_Source material_

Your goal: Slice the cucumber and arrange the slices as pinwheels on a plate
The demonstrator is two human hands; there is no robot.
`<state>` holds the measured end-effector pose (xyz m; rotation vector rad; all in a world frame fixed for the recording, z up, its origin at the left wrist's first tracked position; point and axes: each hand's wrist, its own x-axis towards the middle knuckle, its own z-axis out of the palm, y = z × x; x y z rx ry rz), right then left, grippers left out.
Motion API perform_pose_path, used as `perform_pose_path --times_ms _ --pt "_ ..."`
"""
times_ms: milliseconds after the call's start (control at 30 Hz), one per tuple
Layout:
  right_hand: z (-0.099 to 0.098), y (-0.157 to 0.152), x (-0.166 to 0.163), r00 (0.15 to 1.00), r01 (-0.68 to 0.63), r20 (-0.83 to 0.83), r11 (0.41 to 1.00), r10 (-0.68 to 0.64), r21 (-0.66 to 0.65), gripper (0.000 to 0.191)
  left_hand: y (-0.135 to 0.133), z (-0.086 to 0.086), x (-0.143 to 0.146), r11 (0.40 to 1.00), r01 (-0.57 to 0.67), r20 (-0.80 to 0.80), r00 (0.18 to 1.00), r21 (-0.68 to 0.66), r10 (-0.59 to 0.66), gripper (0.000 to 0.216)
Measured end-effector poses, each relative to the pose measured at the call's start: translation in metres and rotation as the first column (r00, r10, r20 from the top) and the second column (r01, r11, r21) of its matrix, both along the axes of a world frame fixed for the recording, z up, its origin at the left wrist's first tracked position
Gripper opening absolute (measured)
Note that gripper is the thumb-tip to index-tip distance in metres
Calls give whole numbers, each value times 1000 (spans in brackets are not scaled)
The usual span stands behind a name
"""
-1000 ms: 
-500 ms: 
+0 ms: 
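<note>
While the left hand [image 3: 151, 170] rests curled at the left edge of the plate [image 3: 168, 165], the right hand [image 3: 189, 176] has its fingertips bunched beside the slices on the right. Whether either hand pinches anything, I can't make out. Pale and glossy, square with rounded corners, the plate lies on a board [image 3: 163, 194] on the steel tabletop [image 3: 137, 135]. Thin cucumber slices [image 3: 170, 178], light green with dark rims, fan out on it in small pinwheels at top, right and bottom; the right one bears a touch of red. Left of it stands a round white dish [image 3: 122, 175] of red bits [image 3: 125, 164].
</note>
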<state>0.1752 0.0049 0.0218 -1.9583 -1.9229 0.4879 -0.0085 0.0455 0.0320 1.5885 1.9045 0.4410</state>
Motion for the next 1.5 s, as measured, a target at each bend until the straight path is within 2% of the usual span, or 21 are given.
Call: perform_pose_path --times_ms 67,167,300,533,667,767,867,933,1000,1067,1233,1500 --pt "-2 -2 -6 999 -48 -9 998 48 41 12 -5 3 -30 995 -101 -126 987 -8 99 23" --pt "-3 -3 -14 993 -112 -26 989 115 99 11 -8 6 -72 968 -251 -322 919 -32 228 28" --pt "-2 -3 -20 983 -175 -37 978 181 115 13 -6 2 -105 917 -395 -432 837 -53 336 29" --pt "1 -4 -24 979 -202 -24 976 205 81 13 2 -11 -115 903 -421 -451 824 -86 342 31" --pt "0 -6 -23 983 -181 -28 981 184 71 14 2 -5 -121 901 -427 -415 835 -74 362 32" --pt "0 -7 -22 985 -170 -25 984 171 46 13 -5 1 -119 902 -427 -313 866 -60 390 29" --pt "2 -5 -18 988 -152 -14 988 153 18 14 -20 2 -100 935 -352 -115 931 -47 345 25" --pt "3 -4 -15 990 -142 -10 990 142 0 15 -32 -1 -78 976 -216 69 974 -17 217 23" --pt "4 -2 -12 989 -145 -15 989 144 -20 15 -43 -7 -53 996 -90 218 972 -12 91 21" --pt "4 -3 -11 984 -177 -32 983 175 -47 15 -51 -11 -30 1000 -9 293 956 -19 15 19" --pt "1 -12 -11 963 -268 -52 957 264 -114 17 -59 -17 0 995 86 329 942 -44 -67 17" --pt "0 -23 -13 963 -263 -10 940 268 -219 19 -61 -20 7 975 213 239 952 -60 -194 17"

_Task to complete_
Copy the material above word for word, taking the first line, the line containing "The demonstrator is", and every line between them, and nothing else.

_Solution to this task_
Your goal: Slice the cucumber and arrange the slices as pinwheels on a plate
The demonstrator is two human hands; there is no robot.

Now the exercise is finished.